BRIEF: Retype, word for word, only the lines from the one with "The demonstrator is" through the last line of the data below.

DATA SECTION:

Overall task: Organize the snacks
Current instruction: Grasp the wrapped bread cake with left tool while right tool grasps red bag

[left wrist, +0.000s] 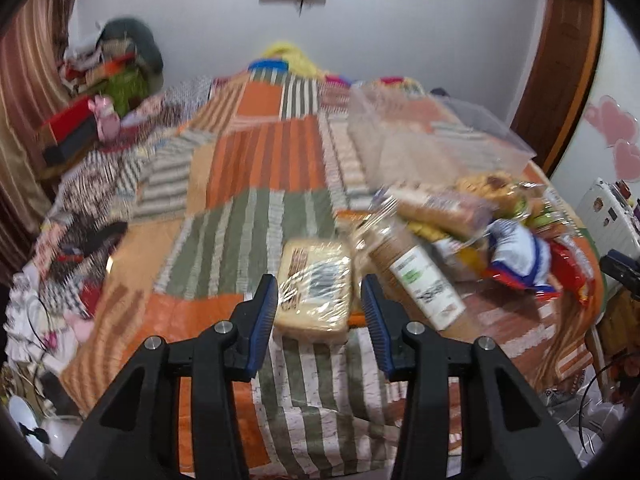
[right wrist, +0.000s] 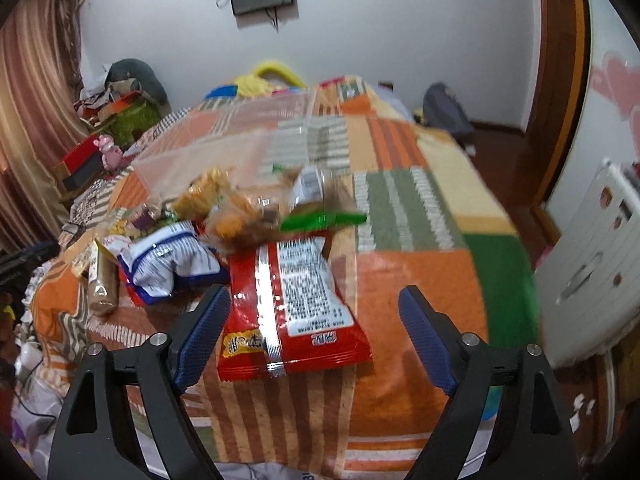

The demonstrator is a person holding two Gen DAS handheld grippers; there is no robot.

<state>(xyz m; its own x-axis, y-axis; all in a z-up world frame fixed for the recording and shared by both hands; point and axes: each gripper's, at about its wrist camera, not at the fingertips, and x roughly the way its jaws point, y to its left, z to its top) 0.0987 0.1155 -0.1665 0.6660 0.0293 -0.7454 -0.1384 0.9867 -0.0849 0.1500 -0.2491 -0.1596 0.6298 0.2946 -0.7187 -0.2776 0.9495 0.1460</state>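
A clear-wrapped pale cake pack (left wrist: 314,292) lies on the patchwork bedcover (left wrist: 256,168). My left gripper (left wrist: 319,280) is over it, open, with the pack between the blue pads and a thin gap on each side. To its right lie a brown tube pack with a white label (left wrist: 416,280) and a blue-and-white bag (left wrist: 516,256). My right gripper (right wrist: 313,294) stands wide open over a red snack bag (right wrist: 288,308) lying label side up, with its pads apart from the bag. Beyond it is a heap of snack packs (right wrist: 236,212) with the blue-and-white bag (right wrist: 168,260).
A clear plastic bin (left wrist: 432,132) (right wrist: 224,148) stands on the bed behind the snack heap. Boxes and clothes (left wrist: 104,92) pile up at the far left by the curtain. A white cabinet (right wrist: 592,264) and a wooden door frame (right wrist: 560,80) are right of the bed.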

REPLY TO THE TASK:
The demonstrator is a person holding two Gen DAS handheld grippers; there is no robot.

<state>(xyz m; its own x-axis, y-axis; all in a z-up world frame fixed for the recording and shared by both hands; point and axes: each gripper's, at about its wrist camera, not at the fingertips, and x roughly the way its jaws point, y to its left, z to its top) 0.0987 0.1155 -0.1665 0.6660 0.0293 -0.7454 -0.1384 0.9867 -0.0849 0.1500 -0.2491 -0.1596 0.6298 0.2946 -0.7187 -0.2776 0.9495 0.1460</state>
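A clear-wrapped pale cake pack (left wrist: 314,292) lies on the patchwork bedcover (left wrist: 256,168). My left gripper (left wrist: 319,280) is over it, open, with the pack between the blue pads and a thin gap on each side. To its right lie a brown tube pack with a white label (left wrist: 416,280) and a blue-and-white bag (left wrist: 516,256). My right gripper (right wrist: 313,294) stands wide open over a red snack bag (right wrist: 288,308) lying label side up, with its pads apart from the bag. Beyond it is a heap of snack packs (right wrist: 236,212) with the blue-and-white bag (right wrist: 168,260).
A clear plastic bin (left wrist: 432,132) (right wrist: 224,148) stands on the bed behind the snack heap. Boxes and clothes (left wrist: 104,92) pile up at the far left by the curtain. A white cabinet (right wrist: 592,264) and a wooden door frame (right wrist: 560,80) are right of the bed.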

The requested output is now complete.